Spotlight

Bringing Clarity Through Workforce Strategy

By Vince Guerra
  • May 31, 2023

One of the biggest mistakes employers make is implementing “point in time” solutions as a reaction to market conditions. It’s understandable. We want to solve problems. We have a propensity for action. When an issue surfaces, solutions need to be implemented.

 

None of this is bad per se. Obstacles need to be removed for organizations to move forward. However, we often see leadership look back on these solutions only to realize they are looking at disjointed pieces rather than a cohesive strategy. 

 

Your workforce is no different. An executive will read an article that employers should have a wellness program. Human Resources is given the directive and moves into action implementing the plan. Another executive reads about the mental health crises. HR moves into action evaluating various vendors and implements a program. While each of these may be valuable to the employee, the company may face increased cost, loss of communication control and employee frustration due to something as simple of multiple usernames and logins.

 

A Chief Financial Officer I worked with told me that the President/CEO of their company loved this certain restaurant near their office. He loved it so much that he arranged for each employee to eat for free during the work week any time they wanted. The CEO is an excitable visionary. He had an idea and ran with it.

 

The CFO was flabbergasted and had to remind the CEO that there’s no such thing as a free lunch.

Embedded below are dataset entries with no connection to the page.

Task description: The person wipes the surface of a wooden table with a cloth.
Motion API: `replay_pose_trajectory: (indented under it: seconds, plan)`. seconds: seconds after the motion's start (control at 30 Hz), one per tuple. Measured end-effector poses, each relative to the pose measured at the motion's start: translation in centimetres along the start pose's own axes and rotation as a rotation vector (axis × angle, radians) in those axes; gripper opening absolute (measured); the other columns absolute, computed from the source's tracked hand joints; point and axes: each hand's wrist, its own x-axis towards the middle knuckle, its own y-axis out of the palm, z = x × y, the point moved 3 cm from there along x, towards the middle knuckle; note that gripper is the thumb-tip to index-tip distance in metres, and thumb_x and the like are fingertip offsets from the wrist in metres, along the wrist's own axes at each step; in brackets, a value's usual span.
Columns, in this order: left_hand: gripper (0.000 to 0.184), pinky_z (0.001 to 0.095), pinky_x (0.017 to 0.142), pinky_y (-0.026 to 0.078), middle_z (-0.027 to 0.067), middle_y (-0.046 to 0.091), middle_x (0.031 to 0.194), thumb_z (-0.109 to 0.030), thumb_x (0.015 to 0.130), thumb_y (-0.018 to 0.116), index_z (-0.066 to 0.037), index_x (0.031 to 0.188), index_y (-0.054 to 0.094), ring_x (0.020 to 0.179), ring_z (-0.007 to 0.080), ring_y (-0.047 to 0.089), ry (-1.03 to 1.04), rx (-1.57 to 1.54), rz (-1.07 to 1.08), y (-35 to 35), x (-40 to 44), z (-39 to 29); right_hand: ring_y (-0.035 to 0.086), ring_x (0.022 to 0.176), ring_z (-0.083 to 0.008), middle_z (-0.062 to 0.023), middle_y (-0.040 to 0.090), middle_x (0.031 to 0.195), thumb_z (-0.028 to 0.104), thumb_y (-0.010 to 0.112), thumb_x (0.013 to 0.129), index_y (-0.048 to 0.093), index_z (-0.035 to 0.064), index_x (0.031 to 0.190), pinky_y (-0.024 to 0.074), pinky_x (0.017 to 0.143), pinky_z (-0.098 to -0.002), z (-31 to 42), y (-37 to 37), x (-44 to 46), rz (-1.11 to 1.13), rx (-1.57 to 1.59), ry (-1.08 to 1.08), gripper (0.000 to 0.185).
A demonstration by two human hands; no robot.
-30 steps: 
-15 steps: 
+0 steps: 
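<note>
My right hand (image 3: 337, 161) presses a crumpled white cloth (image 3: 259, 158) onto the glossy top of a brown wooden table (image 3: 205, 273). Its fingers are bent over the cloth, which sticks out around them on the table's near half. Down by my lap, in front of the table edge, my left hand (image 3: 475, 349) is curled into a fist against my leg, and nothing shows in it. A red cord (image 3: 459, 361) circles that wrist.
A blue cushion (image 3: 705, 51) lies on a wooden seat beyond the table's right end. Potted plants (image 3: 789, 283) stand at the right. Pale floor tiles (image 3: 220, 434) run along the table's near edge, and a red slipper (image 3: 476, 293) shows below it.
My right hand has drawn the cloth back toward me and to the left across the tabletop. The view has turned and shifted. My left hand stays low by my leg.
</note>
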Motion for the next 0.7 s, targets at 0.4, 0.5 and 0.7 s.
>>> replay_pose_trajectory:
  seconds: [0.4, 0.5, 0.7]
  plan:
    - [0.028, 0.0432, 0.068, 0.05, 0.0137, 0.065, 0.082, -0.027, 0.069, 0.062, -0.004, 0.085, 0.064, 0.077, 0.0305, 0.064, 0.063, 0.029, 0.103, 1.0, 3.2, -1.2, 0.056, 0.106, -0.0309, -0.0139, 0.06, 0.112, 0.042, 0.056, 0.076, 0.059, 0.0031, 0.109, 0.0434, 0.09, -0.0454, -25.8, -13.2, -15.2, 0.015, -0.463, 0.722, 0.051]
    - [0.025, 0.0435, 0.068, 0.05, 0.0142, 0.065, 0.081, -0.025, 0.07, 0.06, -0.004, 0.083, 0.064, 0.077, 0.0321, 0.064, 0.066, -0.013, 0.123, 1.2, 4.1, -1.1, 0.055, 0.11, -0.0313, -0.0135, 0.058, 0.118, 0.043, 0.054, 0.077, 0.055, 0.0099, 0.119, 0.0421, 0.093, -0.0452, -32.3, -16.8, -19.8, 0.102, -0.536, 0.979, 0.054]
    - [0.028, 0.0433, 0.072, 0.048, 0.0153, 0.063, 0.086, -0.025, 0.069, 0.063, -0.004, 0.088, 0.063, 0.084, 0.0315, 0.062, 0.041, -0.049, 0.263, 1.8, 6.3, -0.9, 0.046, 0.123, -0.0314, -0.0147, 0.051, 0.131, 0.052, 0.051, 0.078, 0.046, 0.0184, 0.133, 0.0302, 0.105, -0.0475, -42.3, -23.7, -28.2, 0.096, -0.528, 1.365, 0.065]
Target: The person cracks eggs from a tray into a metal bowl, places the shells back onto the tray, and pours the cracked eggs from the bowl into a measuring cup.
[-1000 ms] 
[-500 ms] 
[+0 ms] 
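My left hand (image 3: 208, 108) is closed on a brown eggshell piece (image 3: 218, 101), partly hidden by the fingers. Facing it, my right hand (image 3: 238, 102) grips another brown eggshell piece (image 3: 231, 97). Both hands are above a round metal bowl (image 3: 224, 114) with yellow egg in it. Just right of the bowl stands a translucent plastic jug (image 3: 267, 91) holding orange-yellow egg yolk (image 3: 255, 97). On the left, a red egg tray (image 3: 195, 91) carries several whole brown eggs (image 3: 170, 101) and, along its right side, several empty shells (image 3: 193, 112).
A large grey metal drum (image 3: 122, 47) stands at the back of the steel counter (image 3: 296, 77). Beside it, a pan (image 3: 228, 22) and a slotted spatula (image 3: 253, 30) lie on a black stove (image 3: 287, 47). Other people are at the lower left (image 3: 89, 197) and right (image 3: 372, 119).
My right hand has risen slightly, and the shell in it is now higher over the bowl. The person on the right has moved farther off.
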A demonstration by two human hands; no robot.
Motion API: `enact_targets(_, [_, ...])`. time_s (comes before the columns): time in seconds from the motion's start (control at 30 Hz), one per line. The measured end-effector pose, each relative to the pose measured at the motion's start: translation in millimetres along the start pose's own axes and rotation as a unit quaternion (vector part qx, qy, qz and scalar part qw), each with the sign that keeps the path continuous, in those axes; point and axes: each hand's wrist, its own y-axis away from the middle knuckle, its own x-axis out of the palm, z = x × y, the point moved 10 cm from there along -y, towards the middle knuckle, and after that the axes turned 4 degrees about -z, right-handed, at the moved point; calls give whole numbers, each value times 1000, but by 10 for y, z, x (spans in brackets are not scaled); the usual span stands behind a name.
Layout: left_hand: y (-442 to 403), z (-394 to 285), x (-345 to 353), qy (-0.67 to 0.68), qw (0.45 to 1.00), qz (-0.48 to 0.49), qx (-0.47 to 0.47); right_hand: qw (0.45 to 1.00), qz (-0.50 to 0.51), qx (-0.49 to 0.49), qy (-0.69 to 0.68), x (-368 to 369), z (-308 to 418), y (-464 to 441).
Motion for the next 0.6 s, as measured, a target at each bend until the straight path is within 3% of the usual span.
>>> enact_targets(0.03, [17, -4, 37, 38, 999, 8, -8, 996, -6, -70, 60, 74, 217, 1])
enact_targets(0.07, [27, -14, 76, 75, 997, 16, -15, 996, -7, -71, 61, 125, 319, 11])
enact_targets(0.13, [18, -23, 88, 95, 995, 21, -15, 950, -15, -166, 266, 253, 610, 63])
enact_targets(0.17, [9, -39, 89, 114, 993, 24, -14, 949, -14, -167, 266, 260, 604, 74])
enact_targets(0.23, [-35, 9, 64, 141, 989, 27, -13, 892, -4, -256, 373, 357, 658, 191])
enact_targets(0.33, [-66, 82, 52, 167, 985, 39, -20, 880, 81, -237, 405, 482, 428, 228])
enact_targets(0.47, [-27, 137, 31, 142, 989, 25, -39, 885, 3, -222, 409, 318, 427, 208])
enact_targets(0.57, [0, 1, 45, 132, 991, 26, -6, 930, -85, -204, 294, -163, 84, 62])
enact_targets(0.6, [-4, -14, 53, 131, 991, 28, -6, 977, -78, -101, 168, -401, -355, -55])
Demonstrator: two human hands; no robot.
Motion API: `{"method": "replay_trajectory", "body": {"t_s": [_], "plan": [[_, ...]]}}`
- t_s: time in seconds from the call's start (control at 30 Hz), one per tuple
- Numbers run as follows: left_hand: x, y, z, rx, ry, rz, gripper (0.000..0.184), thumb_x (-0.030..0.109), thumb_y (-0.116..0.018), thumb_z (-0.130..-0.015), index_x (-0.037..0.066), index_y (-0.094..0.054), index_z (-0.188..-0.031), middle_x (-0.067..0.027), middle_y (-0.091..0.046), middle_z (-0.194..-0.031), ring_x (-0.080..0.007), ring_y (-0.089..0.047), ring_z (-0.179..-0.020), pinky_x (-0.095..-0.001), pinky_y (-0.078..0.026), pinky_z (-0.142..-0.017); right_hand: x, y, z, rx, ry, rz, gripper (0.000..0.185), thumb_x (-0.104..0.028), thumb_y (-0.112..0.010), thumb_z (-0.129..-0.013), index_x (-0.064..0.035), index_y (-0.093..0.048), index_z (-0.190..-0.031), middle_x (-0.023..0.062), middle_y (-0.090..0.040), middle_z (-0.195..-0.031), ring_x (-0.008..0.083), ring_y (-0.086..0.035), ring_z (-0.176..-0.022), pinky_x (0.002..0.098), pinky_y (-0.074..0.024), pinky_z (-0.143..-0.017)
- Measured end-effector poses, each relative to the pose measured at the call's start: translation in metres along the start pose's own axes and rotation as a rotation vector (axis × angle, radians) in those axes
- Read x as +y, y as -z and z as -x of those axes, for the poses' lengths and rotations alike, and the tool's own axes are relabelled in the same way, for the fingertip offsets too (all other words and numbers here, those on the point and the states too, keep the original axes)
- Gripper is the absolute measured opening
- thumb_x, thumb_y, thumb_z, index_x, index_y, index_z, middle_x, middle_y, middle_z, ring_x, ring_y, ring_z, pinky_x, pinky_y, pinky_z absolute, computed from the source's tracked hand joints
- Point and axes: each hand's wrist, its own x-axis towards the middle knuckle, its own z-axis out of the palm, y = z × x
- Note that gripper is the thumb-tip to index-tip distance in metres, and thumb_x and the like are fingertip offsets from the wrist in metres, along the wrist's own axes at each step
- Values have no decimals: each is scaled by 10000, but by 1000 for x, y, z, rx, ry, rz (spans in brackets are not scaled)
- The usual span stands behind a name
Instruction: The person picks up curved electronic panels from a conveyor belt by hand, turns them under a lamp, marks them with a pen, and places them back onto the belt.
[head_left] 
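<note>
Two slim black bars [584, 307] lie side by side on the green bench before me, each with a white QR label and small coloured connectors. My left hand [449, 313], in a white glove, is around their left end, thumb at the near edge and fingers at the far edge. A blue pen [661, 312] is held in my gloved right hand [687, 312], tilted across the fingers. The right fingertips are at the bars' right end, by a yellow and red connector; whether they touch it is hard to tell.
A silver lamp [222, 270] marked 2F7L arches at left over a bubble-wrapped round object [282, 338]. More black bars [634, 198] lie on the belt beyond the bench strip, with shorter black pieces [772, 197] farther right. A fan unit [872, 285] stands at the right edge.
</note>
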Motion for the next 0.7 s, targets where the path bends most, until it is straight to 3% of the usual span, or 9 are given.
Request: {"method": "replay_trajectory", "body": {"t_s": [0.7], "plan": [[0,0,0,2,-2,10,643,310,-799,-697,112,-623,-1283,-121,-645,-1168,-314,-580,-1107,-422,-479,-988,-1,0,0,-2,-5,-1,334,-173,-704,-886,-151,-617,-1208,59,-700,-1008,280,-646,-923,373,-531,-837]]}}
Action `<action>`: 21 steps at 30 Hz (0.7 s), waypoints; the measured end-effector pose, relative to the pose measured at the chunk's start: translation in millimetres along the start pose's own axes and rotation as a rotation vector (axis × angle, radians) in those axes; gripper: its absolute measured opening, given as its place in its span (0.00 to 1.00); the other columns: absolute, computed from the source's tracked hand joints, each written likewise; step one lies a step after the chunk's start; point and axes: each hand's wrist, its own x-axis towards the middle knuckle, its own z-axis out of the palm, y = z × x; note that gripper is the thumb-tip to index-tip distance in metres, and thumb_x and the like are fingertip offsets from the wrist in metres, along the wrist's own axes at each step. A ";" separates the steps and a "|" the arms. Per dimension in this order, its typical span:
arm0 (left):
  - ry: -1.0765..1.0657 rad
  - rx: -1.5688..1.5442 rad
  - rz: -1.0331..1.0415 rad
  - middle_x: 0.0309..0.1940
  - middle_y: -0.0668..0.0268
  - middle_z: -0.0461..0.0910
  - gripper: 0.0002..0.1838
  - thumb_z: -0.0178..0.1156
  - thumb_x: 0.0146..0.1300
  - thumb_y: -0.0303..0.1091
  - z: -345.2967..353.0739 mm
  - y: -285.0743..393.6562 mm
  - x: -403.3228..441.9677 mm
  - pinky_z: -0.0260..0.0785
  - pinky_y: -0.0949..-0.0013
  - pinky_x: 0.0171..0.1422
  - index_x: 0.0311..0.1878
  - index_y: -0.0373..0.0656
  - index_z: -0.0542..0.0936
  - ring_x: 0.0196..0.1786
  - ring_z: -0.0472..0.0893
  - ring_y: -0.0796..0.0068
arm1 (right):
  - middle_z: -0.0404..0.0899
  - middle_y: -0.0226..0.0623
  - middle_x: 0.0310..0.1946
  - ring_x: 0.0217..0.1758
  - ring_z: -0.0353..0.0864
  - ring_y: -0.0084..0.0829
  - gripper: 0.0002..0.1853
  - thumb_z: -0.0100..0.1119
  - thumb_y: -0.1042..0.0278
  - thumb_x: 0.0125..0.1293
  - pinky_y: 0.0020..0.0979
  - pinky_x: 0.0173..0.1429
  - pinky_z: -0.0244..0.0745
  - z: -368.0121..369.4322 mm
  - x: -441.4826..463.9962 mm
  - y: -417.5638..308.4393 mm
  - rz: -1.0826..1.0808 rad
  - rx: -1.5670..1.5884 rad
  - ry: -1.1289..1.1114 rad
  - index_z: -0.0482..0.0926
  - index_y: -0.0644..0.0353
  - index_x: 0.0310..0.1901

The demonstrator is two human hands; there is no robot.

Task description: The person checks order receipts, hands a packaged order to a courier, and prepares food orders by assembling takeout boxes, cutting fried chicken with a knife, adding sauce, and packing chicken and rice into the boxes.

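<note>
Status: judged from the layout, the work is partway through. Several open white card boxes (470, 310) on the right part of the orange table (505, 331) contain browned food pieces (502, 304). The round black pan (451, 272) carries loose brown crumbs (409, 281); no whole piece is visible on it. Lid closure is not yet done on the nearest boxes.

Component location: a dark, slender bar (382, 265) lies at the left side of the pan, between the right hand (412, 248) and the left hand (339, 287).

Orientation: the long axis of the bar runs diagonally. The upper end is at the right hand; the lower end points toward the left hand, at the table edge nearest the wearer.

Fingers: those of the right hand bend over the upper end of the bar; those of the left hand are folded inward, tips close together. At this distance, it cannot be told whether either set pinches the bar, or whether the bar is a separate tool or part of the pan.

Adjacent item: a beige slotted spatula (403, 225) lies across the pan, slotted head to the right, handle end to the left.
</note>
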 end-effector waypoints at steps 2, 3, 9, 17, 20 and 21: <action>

The company’s margins were thin and while they could technically afford the program it wasn’t a judicious use of their money. After some quick calculations, the CFO explained their total exposure for these lunches was $400,000. The CEO was shocked. Immediately, he reduced the number of free lunches per employee to ten per month. This is still one-off solution to a knee jerk reaction, but at least he made it budget friendly.

 

You can avoid mistakes like the above and achieve clarity and context in your workforce by utilizing the following wellbeing strategy framework.

 

- Organizational Wellbeing – includes company culture, workforce demographics, and employee experience.

 

- Physical & Emotional Wellbeing – includes company group health plan, employee assistance program (EAP), paid time off (PTO) and behavioral health. 

 

- Career Wellbeing – includes succession planning, employee surveys and career progression.

 

- Financial Wellbeing – includes budgeting tools, financial education and retirement planning.

 

This framework can bring context to any disjointed tactics that have been implemented. It can also be used categorize current programs making it a working document to use throughout the year giving you the ability to track and update new or existing programs.

 

By utilizing a wellbeing framework, organizations will have a better understanding of where each program fits into the big picture. Rather than looking myopically at one-off tactics such as unlimited free lunches, employers will have a more complete understanding of which programs are cost-effective and best serve their employees.